Sócrates — E não ficaria em grande perplexidade, por não ter o que dizer?

Cálicles — Perfeitamente.

Sócrates — Da mesma forma eu seria tratado, tenho certeza  , se fosse levado ao tribunal, pois não poderia mencionar nenhum prazer que lhes tivesse proporcionado e que eles consideram benefícios e vantagens, apesar de eu mesmo não ter inveja   nem dos que lhos ensejaram nem dos que os receberam. Se me acusarem de corromper os moços, com deixá-los desorientados, ou de desrespeitar as pessoas mais velhas por dirigir­-lhes palavras amargas, tanto em público como em particular, não poderia nem dizer-lhes a verdade, a saber: Falo tudo aquilo por amor à justiça, e se assim procedo, juízes, é no vosso próprio benefício, nada mais podendo acrescentar.
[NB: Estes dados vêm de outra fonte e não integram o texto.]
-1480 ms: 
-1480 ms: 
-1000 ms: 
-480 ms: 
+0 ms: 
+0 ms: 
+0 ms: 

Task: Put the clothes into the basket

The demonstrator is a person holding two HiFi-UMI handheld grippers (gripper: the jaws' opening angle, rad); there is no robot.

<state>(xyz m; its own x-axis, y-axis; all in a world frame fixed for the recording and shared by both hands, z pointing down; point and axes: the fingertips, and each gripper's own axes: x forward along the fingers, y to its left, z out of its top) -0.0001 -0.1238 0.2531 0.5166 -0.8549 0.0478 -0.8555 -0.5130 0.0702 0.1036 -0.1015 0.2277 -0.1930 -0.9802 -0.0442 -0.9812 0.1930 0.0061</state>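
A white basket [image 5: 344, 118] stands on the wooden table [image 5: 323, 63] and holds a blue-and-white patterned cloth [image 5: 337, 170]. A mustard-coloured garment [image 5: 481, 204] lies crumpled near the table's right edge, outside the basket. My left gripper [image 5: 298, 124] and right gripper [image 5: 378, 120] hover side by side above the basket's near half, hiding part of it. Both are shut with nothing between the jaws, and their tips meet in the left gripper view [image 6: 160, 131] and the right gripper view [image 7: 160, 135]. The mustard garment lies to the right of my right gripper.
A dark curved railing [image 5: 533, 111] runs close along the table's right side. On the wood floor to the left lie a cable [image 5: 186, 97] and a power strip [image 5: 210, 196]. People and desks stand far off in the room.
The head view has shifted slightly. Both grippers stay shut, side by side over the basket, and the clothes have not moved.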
Nessas condições, terei de conformar-me com o que vier a acontecer-me.

Cálicles — E consideras mesmo, Sócrates, bom para alguém ficar numa situação dessas, sem possibilidade de defesa?
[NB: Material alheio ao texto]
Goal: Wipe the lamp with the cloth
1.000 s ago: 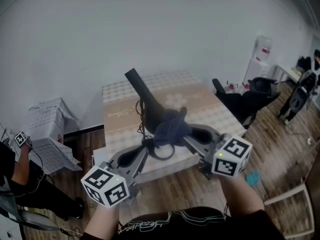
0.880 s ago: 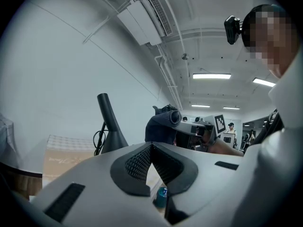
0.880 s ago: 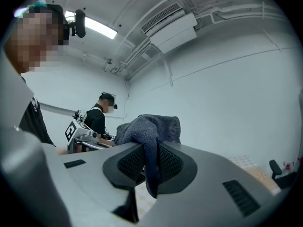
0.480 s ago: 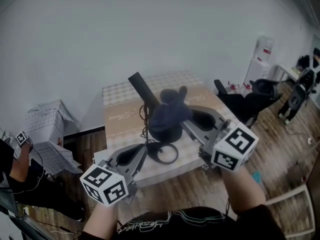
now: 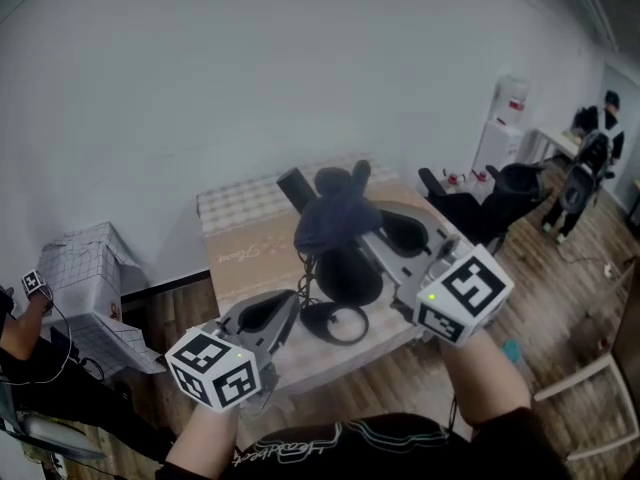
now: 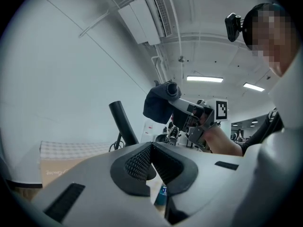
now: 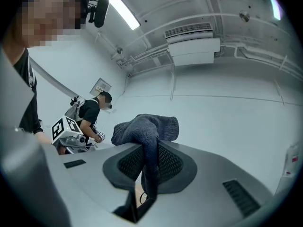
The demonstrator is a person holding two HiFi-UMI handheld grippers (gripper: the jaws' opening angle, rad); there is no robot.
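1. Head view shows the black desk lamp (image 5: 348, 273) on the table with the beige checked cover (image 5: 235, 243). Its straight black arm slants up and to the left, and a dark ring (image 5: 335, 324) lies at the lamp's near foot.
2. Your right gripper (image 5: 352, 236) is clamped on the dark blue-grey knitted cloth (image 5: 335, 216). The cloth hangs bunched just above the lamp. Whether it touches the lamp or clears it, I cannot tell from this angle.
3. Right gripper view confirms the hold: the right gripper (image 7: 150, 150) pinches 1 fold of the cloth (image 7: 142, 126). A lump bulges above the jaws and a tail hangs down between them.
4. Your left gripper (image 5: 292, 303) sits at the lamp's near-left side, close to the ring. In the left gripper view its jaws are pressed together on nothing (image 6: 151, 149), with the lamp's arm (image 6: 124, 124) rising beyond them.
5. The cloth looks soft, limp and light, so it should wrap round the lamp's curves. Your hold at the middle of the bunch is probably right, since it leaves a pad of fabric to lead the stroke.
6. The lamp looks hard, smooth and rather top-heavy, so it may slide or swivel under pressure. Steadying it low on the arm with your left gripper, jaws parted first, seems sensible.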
Sócrates — Desde que não lhe falte, Cálicles, a defesa que já tantas vezes admitiste e de que ele se premunira com nunca ter dito ou feito nada injusto, nem contra os homens nem contra os deuses. Pois essa é a melhor defesa que alguém pode preparar para si mesmo  , como já reconhecemos várias vezes. Se alguém me demonstrasse que eu era incapaz de obter essa espécie de defesa para mim próprio ou para terceiros, sentir-me-ia envergonhado, quer me visse refutado diante de muitas pessoas, quer de poucas, ou mesmo em conversa só comigo, como ficaria bastante aborrecido se tivesse de morrer   por essa incapacidade. Quanto a morrer por falta da retórica bajuladora, estou certo de que me verias suportar facilmente a morte. Em si mesma, a morte não é de temer, salvo por quem for insensato e pusilânime. O que é de temer é cometer injustiça  . A maior infelicidade é chegar ao Hades   com a alma   pejada de malfeitorias. Caso queiras, contar-te-ei uma história em que se prova que é assim mesmo.

Cálicles — Uma vez que já terminaste o resto, finaliza também isso.